[Opening Records for the task section]

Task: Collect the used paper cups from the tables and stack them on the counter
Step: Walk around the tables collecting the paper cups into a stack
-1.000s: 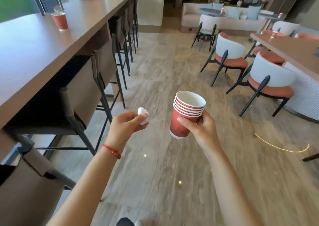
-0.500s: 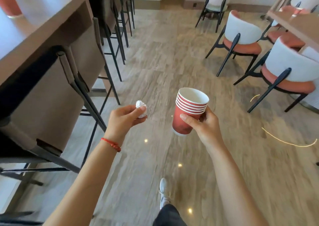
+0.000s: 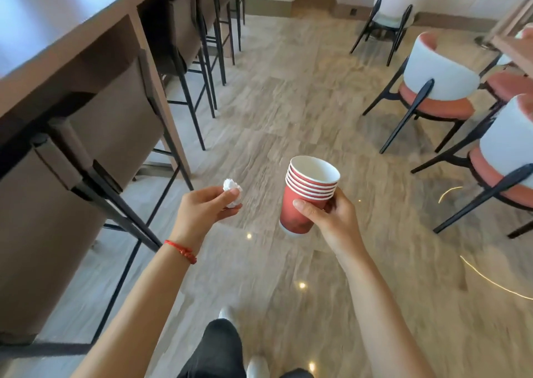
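My right hand (image 3: 331,219) grips a stack of several red paper cups (image 3: 305,196) with white rims, held upright over the floor; the top cup looks empty. My left hand (image 3: 202,210) pinches a small crumpled white paper ball (image 3: 232,191) between thumb and fingers, level with the stack and to its left. A red string bracelet (image 3: 181,250) sits on my left wrist. The long wooden counter (image 3: 66,34) runs along the left side, above and beside my left hand. No loose cups show on it in this view.
Brown bar stools (image 3: 95,135) with black legs line the counter on the left. White-backed chairs with coral seats (image 3: 435,89) stand at the right by a table edge (image 3: 516,45). Grey stone floor (image 3: 277,103) stretches ahead. My legs and shoes (image 3: 227,346) are at the bottom.
The view has tilted down and moved forward along the counter; the red cup on the counter has left the frame. Both hands keep their hold, and my legs have come into view.
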The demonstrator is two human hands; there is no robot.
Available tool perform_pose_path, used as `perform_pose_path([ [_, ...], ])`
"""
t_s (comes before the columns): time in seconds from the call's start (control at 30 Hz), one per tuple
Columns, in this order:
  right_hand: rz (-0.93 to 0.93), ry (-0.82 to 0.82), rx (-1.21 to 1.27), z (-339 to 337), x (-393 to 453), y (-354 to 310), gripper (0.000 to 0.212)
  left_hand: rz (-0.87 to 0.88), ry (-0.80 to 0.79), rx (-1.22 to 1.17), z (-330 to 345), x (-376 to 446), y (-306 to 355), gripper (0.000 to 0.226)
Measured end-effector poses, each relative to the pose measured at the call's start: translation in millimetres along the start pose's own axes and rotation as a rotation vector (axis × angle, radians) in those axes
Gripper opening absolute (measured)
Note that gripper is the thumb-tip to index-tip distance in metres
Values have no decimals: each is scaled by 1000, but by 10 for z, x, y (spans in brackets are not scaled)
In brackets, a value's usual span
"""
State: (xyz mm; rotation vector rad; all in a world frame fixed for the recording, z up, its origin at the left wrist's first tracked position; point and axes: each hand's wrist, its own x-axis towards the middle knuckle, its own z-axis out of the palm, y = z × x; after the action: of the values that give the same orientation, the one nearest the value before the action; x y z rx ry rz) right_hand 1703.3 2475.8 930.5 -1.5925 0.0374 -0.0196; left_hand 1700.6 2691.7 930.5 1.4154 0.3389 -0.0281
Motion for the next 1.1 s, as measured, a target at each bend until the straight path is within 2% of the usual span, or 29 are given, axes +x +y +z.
perform_pose_path([
  [0.27, -25, -38, -21, 356, 1556, 93, 38, 31, 46, -50, -9, 1519, 308, 7],
  [0.43, -45, -66, -24, 695, 2539, -44, 46, 65, 80, -50, -82, 2426, 663, 11],
  [0.67, -65, -139, -12, 1119, 3607, -118, 42, 102, 146, -17, -297, 3264, 1021, 18],
  [0.83, -117, -279, -27, 1580, 4293, -203, 38, 119, 316, -35, -560, 3676, 1206, 7],
  [0.93, -154, -408, -40, 1905, 4694, -279, 44, 135, 426, -10, -719, 3858, 1340, 13],
  [1.1, -185, -681, -30, 2494, 5250, -404, 59, 193, 692, -10, -878, 4034, 1569, 9],
])
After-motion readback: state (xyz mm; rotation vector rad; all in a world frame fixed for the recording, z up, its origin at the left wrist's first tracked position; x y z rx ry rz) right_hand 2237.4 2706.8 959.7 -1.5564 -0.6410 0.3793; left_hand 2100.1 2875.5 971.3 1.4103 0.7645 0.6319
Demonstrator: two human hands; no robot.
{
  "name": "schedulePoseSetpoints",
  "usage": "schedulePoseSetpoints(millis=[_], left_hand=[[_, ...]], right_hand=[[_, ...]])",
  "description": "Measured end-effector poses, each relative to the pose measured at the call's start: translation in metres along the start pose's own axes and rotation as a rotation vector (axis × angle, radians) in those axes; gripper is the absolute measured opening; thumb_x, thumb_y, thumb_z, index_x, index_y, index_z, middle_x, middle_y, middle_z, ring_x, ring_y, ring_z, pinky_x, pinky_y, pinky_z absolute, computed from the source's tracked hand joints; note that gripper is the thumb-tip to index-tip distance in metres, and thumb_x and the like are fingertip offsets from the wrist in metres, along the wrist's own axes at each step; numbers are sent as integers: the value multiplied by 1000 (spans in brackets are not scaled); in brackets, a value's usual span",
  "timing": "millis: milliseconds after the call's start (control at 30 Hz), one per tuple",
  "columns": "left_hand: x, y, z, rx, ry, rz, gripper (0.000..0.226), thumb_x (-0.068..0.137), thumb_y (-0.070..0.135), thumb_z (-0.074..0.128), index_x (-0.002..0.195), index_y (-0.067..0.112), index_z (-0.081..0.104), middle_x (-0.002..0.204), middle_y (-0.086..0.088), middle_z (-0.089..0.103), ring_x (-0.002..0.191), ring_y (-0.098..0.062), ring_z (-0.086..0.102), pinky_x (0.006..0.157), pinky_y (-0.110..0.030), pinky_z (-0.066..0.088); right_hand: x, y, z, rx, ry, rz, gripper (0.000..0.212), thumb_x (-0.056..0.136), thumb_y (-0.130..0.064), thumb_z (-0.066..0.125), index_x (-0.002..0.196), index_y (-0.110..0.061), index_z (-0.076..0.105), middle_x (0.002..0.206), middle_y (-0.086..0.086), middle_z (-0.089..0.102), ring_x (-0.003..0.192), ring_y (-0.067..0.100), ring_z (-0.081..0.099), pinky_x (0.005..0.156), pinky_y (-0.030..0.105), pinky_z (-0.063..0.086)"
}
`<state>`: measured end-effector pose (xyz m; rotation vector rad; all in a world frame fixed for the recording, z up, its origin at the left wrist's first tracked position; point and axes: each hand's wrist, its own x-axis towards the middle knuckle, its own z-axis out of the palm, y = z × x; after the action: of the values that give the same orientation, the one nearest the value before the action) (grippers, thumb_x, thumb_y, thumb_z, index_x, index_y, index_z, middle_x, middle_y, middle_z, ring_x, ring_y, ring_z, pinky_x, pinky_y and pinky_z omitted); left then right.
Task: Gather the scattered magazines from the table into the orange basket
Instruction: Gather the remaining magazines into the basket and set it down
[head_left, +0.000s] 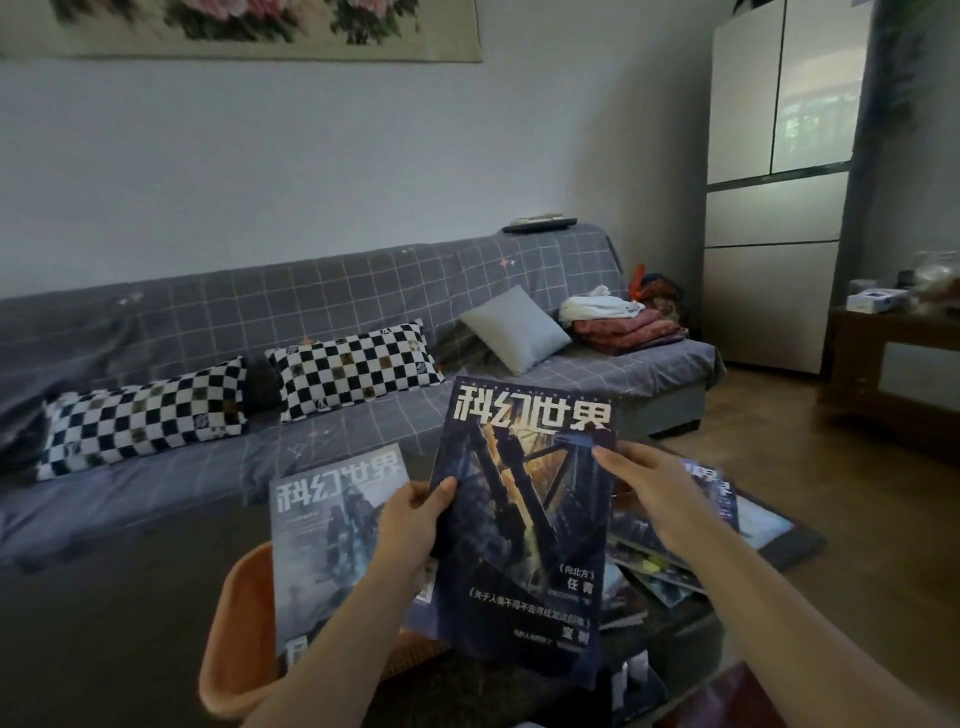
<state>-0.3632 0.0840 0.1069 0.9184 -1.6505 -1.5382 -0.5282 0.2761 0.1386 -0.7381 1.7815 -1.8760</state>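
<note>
Head view. A dark blue magazine (524, 525) is held up at the centre of the frame, cover toward the camera, tilted a little clockwise. The left hand (410, 525) grips its left edge at about 9 o'clock on the cover, thumb on the front and fingers curled behind, so the hand is closed on the magazine. The right hand (649, 493) comes in from 4 o'clock; its fingertips (605, 457) touch the cover's right edge near 2 o'clock, fingers stretched out fairly straight. Whether that hand pinches the edge or only rests against it cannot be told.

The orange basket (239, 629) sits at 7 o'clock from the held magazine, below the left forearm. A pale grey-blue magazine (322, 535) stands in it, leaning, its top half rising above the rim at 9 o'clock from the held one.

At 3 to 4 o'clock, behind the right wrist, more magazines (644, 561) lie scattered and overlapping on the dark table (691, 623). A tablet (769, 525) lies just beyond them at 3 o'clock.

At 12 o'clock a grey checked sofa (363, 291) runs along the wall, with two chequered pillows (353, 369) at 10 to 11 o'clock and a plain grey cushion (517, 330) at 12. Folded cloth (623, 325) sits on the sofa's right end at 1 o'clock.
</note>
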Motion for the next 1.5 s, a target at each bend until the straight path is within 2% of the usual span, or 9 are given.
schedulePoseSetpoints(millis=[200, 600, 700, 867, 1000, 1134, 1234, 1367, 1501], left_hand=[[3, -9, -57, -167, 164, -113, 26, 87, 34, 68, 100, 12, 62, 99, -12, 71, 93, -33, 68, 86, -53, 55], [30, -36, -141, -191, 434, -96, 11, 93, 25, 61, 101, 18, 61, 95, -6, 70, 84, -25, 70, 67, -42, 60], [30, -44, -148, -29, 463, -45, 3, 94, 23, 59, 95, 22, 62, 89, 0, 70, 77, -16, 69, 55, -28, 55], [23, -64, -145, 260, 449, 18, 14, 91, 21, 63, 82, 31, 64, 75, 5, 69, 67, -14, 70, 62, -38, 60], [17, -69, -144, 346, 471, 47, 27, 90, 20, 65, 117, 23, 64, 98, 9, 66, 77, -5, 67, 57, -16, 52], [15, -71, -142, 399, 523, 24, 28, 90, 19, 65, 118, 23, 65, 96, 16, 56, 58, 6, 54, 37, -3, 38], [15, -75, -142, 431, 537, -24, 31, 92, 24, 63, 122, 20, 64, 117, 0, 58, 59, 3, 50, 33, -5, 36], [13, -77, -144, 365, 536, -55, 28, 93, 24, 61, 120, 19, 66, 72, 13, 64, 52, -1, 62, 36, -8, 39], [17, -79, -146, 241, 559, -141, 32, 91, 25, 64, 122, 19, 65, 70, 15, 60, 58, -4, 64, 44, -18, 45]], right_hand=[[13, 19, 68, -104, -209, -48, 15, 88, -22, 60, 98, -12, 66, 85, 2, 75, 80, 20, 71, 72, 32, 55], [54, 61, 186, -164, -261, -45, 24, 85, -16, 66, 106, -24, 62, 84, -5, 73, 75, 11, 71, 61, 23, 54], [62, 75, 204, -261, -198, -48, 33, 86, -16, 65, 118, -19, 59, 98, -4, 68, 87, 14, 67, 74, 31, 55], [61, 98, 206, -521, -166, -154, 39, 88, -17, 61, 126, -25, 56, 93, -10, 65, 76, 2, 58, 54, 10, 39], [56, 108, 205, -682, -146, -242, 46, 89, -21, 60, 133, -27, 49, 112, -13, 60, 92, 1, 52, 71, 9, 39], [56, 110, 208, -791, -120, -233, 39, 87, -23, 62, 126, -24, 55, 135, -6, 48, 123, 14, 45, 100, 29, 39], [56, 111, 209, -794, -143, -197, 34, 88, -24, 61, 122, -25, 57, 129, -6, 53, 106, 10, 56, 82, 18, 44], [57, 112, 209, -777, -172, -178, 29, 88, -26, 60, 117, -24, 58, 115, -6, 64, 93, 8, 62, 66, 12, 41], [57, 110, 211, -781, -159, -143, 31, 87, -30, 62, 116, -20, 59, 113, -3, 67, 97, 10, 63, 67, 14, 40]])
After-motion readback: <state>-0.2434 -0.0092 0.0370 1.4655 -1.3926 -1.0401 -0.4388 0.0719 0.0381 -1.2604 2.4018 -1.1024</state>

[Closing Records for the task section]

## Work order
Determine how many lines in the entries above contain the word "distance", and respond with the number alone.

## Solution below
2